These meteorological features, including the location and intensity of the AEJ-S in ERA-5 during the deployment months, are also well observed in the other reanalyses. For instance, the weakening of AEJ-S in August 2017 is observed in other reanalysis data, such as ERA-interim (not shown), MERRA2, and JRA55, although the difference is small in JRA55 (see Figs. 2S and 3S in the Supplement). However, the NCEP/NCAR reanalysis shows the greatest differences compared to the other three reanalyses during August–October. This may be related to the differences in the location and intensity of the large-scale subsidence and the lack of enhancement in the local upper-level wind over the 5–10^∘ S region during August 2017 in NCEP/NCAR.

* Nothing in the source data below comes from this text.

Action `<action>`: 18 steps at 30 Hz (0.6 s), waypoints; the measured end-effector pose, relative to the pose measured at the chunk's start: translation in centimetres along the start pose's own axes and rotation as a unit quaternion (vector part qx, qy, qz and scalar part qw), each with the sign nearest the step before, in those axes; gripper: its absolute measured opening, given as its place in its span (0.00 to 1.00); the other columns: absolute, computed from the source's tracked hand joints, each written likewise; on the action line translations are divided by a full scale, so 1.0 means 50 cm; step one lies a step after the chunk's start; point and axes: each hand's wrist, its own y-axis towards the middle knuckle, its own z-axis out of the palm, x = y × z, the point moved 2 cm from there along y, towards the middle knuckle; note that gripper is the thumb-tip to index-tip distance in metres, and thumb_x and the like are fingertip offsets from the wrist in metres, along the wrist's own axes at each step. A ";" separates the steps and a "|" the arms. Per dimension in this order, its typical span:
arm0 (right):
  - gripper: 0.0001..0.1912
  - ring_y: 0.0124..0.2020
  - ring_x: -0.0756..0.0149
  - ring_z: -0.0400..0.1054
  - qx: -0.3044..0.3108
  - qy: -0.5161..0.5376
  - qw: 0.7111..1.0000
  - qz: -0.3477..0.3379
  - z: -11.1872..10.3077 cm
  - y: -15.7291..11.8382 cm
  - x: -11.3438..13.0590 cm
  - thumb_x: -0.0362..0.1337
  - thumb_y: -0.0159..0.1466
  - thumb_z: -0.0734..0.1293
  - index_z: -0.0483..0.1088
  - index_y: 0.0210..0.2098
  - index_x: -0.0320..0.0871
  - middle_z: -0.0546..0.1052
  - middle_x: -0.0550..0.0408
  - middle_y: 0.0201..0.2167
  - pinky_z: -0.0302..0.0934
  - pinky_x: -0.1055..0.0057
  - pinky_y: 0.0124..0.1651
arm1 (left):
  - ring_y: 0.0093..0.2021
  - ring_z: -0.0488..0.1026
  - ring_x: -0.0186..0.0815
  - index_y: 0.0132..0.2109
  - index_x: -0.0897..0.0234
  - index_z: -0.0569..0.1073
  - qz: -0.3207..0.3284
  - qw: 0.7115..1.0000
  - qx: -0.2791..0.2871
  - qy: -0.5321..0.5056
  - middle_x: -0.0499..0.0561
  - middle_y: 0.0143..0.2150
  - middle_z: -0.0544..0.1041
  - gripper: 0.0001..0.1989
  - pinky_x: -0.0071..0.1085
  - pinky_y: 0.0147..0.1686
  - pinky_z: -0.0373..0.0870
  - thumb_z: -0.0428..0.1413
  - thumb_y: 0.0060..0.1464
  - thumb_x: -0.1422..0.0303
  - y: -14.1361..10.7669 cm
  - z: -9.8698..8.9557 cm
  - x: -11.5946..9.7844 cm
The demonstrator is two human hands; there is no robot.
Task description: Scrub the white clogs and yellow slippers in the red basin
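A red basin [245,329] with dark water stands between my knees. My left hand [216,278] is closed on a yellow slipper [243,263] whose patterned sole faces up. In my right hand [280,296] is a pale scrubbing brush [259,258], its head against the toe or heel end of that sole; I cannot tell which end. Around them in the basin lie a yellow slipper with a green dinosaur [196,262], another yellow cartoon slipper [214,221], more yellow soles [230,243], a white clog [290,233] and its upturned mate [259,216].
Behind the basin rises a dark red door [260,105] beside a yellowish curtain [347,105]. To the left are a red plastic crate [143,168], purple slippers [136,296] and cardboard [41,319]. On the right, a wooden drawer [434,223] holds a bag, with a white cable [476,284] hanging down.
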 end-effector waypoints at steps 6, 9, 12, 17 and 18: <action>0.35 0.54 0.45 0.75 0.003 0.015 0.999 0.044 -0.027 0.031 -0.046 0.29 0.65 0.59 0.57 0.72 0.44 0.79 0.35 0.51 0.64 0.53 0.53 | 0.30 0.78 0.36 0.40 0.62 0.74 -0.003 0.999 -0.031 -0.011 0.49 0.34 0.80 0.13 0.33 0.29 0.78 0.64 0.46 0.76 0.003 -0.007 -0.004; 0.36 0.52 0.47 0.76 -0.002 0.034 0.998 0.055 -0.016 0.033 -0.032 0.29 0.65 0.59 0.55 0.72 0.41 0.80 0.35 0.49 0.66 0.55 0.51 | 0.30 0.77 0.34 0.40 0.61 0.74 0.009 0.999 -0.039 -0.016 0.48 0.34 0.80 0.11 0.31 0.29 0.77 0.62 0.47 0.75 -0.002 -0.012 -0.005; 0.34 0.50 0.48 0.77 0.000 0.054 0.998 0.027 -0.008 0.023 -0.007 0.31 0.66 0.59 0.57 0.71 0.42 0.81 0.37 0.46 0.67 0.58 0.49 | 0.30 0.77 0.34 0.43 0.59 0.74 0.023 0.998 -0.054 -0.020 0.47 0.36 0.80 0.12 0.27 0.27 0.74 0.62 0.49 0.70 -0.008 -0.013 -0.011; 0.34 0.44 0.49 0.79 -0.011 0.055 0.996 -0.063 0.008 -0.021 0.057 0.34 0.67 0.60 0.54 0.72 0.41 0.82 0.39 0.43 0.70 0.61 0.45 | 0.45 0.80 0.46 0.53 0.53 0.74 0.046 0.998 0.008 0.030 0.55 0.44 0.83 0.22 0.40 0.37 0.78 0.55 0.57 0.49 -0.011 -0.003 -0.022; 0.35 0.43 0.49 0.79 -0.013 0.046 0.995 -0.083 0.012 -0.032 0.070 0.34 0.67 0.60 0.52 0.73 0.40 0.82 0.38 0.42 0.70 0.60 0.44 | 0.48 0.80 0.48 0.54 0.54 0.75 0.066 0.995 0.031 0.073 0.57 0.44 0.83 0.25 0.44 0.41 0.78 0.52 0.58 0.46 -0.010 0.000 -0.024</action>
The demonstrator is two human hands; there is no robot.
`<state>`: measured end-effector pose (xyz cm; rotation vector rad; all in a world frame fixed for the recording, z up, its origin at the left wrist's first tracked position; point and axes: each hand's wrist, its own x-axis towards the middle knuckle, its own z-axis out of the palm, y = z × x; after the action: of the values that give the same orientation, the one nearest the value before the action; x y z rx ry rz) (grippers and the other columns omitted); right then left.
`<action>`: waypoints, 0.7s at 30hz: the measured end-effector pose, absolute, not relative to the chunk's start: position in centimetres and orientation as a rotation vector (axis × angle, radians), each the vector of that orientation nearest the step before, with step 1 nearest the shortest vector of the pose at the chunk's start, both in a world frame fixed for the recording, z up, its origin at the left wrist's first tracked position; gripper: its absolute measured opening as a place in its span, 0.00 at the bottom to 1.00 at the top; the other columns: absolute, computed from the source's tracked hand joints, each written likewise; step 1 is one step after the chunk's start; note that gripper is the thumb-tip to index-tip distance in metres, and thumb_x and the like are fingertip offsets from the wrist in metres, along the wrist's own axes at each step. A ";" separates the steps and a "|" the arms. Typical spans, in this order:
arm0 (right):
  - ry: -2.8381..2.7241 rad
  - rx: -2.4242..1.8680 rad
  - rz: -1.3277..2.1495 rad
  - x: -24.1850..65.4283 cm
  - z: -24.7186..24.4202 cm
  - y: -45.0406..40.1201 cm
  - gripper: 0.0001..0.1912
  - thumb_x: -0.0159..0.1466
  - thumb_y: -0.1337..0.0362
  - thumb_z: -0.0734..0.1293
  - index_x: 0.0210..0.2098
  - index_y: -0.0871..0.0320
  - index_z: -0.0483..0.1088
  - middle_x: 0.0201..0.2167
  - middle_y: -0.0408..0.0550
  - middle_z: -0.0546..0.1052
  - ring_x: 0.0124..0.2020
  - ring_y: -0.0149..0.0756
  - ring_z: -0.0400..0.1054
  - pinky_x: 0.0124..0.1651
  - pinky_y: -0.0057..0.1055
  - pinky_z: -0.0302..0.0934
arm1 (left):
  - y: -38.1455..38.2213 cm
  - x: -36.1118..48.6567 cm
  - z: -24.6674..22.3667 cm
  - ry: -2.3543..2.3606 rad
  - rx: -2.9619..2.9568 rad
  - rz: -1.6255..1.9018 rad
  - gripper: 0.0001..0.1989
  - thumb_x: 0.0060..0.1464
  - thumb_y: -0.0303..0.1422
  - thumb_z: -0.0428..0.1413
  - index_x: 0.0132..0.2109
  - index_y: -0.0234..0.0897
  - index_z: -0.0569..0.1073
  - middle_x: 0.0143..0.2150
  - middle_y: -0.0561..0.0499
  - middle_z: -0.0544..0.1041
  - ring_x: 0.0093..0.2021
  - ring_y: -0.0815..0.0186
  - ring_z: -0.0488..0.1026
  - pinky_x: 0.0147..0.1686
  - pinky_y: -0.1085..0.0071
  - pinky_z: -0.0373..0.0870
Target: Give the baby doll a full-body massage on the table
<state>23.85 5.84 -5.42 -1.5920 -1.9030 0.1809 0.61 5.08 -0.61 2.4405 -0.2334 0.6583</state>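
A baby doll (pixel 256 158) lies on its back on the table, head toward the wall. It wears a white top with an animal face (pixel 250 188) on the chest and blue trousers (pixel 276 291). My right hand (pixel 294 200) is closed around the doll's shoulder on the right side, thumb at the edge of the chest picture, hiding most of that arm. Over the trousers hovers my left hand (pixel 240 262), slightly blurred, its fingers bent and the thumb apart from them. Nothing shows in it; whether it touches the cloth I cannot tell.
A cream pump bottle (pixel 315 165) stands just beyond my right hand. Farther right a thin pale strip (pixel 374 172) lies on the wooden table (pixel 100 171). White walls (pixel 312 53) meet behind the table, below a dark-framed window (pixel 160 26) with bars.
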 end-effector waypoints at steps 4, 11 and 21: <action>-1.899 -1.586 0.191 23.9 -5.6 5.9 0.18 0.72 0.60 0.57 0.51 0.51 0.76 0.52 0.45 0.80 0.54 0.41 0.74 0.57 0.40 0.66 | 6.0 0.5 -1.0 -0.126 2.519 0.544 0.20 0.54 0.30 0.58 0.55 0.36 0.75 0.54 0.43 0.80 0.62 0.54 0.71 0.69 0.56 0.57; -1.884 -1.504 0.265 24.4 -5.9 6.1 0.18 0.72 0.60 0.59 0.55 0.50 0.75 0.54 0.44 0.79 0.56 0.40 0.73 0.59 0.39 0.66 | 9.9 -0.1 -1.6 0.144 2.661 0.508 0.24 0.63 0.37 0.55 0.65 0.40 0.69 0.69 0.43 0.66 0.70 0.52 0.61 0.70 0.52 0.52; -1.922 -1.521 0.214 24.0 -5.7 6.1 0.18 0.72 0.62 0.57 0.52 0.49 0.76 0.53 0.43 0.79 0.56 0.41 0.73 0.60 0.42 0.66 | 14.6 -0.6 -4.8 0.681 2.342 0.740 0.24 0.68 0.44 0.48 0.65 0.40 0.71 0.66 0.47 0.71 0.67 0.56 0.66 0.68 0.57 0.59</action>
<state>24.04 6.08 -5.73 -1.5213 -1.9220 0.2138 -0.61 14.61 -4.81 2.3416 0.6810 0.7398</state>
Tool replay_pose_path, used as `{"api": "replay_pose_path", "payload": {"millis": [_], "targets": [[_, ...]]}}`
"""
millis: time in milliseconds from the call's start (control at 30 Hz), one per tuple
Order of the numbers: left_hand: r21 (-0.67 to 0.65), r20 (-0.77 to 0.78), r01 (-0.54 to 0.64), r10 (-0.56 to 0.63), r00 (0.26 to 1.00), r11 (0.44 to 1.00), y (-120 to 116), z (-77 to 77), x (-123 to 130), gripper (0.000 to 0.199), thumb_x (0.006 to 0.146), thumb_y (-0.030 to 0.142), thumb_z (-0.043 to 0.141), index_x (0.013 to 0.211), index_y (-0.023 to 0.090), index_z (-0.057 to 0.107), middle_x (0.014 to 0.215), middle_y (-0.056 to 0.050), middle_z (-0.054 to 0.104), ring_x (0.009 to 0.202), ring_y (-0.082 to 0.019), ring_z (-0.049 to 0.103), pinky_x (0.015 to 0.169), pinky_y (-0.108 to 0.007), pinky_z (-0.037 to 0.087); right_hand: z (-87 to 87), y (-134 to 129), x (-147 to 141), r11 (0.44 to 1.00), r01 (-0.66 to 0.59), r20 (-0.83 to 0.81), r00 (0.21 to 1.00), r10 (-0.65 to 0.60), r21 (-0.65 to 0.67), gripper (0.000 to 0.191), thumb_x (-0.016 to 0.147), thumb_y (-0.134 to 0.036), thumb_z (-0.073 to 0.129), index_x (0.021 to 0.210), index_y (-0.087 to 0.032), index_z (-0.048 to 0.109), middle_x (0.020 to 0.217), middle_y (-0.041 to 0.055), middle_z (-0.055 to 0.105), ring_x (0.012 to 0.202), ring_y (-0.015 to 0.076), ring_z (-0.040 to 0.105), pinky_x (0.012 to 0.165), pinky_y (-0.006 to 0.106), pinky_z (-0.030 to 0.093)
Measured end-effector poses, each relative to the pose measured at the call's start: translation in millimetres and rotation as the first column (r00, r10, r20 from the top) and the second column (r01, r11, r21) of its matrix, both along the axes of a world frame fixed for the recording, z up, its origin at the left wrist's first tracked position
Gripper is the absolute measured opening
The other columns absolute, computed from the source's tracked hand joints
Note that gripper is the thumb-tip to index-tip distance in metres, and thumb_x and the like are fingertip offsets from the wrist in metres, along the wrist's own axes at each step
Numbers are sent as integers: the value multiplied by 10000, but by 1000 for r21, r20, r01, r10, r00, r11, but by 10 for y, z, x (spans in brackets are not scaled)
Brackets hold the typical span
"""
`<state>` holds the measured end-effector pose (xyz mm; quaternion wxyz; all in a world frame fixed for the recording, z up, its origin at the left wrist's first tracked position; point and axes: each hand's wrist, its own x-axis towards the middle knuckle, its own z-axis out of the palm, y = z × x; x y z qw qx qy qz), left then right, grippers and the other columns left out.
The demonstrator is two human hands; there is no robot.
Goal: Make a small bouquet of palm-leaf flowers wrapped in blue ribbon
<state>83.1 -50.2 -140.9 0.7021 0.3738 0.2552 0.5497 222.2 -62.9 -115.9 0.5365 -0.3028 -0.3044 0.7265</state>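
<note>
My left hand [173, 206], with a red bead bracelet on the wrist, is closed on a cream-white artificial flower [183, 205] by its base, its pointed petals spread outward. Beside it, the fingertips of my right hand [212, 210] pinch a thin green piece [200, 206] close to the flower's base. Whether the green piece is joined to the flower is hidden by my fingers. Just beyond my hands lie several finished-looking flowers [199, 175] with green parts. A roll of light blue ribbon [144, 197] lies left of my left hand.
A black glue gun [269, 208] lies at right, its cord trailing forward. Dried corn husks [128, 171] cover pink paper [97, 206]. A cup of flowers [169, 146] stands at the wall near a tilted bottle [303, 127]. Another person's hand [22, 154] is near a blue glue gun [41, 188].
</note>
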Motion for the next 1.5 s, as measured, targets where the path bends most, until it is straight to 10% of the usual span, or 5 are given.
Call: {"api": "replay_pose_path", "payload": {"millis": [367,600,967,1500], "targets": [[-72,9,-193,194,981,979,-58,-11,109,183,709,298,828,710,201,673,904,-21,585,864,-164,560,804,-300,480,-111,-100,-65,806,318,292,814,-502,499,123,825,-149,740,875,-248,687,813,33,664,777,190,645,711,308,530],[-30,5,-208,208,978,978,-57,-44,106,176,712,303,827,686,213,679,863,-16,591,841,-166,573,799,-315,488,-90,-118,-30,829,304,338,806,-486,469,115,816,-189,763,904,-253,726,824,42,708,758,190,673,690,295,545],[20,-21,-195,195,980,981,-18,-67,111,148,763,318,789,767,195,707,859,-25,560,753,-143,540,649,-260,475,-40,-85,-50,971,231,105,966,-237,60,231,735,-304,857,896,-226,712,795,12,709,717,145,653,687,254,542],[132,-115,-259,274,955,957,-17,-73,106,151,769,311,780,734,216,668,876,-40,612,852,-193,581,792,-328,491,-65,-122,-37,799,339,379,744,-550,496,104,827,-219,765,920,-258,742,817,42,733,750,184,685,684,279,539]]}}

Figure 5 (a) Maps of thickness (geopotential height (Z) difference between 600 and 850 hPa; meters) overlain by zonal wind (contour; black; m s⁻¹) and wind vector at 700 hPa in August 2017. (b, c) The same fields as panel (a), except for 600 hPa in September 2016 and October 2018. (d) The 2-D joint-probability density function (PDF) of zonal wind at 700 hPa and RH at 700 hPa in August 2017 averaged over the jet exit region (white box region; 0–10^∘ E, 5–10^∘ S). (e, f) The same as panel (d) except for 600 hPa in September 2016 and October 2018. (g–i) The blue squares represent the scatterplots of 700 hPa zonal wind (white box region; 0–10^∘ E, 5–10^∘ S; m s⁻¹) and heat low (blue box region; 12–18^∘ E, 15–21^∘ S; meters) for August 2017. The red triangles denote the scatterplots of the 700 hPa zonal wind (white box region; 0–10^∘ E, 5–10^∘ S; m s⁻¹) and 850 hPa specific humidity (q; red box region; 12–18^∘ E, 5–10^∘ S; grams per kilogram; hereafter g kg⁻¹) for August 2017. (h, i) The same as panel (g) except for 600 hPa zonal wind in September and October. The hourly data at 18:00 UTC on each day of the month are used for panels (a)–(c) and (g)–(i). Each point in panels (g)–(i) refers to data at 18:00 UTC on each day of the month. The 6 h data are used for generating panels (d–f). The boxed regions are shown in panels (a–c).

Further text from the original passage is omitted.